Die Verfassung 1968 war nicht für den gesamten Staat bestimmt, sondern für die DDR, damals noch als ein sozialistischer Staat deutscher Nation bezeichnet. 1974 wurde dann aus dieser DDR Verfassung die Eigenschaft "deutsch" weggelassen.

1
PatrickLassan  06.01.2021, 17:00
@Nunuhueper
Die Verfassung 1968 war nicht für den gesamten Staat bestimmt, sondern für die DDR,

Die DDR war ein Staat. Dass die Verfassung 1974 von der Volkskammer entscheidend geändert wurde, ist mir bekannt.

0
Nunuhueper  06.01.2021, 17:22
@PatrickLassan

Die DDR war seit 1949 ein deutscher Staat.

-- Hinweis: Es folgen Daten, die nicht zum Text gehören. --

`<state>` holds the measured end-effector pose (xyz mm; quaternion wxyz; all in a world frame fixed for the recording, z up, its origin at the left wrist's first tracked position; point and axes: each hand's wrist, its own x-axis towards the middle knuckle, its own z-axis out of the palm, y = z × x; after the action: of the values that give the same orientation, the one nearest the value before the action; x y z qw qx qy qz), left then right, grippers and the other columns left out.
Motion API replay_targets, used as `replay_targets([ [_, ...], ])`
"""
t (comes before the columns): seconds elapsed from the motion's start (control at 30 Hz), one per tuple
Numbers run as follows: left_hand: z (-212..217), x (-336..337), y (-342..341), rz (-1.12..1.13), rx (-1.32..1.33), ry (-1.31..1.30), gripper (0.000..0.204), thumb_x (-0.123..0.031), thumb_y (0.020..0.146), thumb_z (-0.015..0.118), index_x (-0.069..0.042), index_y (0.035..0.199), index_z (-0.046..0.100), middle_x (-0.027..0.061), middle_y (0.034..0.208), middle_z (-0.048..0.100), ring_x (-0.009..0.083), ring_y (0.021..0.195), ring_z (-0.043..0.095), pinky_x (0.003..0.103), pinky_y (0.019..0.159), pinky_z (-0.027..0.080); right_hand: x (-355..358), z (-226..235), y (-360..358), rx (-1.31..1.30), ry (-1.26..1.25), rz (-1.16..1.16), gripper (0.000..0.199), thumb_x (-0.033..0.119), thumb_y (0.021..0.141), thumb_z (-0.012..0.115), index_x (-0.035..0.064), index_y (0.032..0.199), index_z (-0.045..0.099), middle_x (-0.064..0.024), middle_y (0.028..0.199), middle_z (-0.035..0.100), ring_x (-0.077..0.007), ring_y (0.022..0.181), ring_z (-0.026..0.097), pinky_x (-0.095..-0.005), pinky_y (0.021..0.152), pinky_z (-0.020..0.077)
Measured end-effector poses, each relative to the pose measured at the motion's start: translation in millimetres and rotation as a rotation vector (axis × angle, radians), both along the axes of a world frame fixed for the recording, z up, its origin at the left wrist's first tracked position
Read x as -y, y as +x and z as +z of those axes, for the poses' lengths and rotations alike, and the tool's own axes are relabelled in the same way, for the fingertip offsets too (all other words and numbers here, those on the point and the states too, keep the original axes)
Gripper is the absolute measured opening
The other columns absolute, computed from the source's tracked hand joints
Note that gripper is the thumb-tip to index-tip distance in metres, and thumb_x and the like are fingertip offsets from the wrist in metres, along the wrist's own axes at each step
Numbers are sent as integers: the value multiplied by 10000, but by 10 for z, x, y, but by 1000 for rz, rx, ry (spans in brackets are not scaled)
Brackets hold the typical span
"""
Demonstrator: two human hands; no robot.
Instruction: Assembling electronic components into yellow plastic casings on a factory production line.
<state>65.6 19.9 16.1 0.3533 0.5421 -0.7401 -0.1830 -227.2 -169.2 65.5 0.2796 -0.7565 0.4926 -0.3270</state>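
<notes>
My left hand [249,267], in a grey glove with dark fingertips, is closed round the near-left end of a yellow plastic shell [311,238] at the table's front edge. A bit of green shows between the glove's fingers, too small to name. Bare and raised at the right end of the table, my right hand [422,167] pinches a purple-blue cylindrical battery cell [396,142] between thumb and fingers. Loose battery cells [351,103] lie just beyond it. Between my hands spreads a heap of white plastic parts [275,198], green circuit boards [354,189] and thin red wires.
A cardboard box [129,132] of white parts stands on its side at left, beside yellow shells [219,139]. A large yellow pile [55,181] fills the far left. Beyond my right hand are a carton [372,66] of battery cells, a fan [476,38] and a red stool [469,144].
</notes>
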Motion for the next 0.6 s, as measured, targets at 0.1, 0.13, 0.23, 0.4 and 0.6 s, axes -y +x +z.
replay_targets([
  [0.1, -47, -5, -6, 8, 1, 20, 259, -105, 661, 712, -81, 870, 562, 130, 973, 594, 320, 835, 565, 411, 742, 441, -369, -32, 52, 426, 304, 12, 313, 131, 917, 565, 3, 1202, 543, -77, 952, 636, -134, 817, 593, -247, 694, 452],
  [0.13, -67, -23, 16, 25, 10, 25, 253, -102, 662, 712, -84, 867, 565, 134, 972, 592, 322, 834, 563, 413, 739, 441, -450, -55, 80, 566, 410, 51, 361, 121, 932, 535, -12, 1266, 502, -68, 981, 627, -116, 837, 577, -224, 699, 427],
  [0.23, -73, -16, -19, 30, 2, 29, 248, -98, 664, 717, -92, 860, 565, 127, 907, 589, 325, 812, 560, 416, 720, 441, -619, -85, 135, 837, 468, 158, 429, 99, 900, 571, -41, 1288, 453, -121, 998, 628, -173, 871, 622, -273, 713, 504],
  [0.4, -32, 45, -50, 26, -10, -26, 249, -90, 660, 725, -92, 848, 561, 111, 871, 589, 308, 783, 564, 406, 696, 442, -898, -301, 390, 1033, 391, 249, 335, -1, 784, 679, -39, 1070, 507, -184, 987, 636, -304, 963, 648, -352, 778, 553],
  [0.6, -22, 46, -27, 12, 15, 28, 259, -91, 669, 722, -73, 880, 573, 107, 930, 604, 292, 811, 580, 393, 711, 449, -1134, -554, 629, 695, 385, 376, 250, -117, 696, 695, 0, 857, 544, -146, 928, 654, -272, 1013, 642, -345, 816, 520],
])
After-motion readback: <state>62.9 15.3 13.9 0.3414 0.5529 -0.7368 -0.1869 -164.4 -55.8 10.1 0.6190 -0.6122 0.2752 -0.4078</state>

Es geht hier um eine Volksabstimmung in der DDR 1964 und nicht im "gesamten" Staat, also in Deutschland.

Deutschland war noch 1964 geteilt in BRD und DDR.

Dass Du das weißt, ist mir klar, aber sehr vielen hier eben nicht.

0
PatrickLassan  06.01.2021, 17:24
@Nunuhueper
Es geht hier um eine Volksabstimmung in der DDR 1964 und nicht im "gesamten" Staat, also Deutschland.

Einen einheitlichen deutschen Staat gibt es erst wieder seit 1990.

1
Nunuhueper  06.01.2021, 19:03
@PatrickLassan

Genau, sehr richtig!

Beide Staaten wurden erst 1990 zum gesamten deutschen Staat.

0
Boltze  06.01.2021, 17:28
Der Fehler war, das GG nicht allen Deutschen, dem Souverän, zur Volksabstimmung vorzulegen.

1949 wurde das Grundgesetz von den Landtagen der westdeutschen Länder ratifiziert, 1990 von der Volkskammer als Verfassung angenommen. Das gesamte deutsche Volk, vertreten durch seine gewählten Repräsentanten, hat das Grundgesetz angenommen, nur nicht zugleich.

3

Warum nicht?

Die DDR trat dem Grundgesetz aufgrund der Regelung in Artikel 23 a.F. GG bei.

Es gab eine Gemeinsame Verfassungskommission, die nach der Wiedervereinigung tagte und offenbar nur ein paar Kleinigkeiten verbesserungswürdig fand.

https://de.wikipedia.org/wiki/Gemeinsame_Verfassungskommission

Weil das Grundgesetz gut war und sich bewährt hat. Das Grundgesetz genießt heute viel Anerkennung/Würdigung unter den Politikprofessoren der Welt, und gilt (u.A.) als mit eine der besten Verfassungen der Welt. Ein neu Erarbeiten wäre im Grunde nur eine Umformulierung geworden, wenn nicht sogar Abstieg.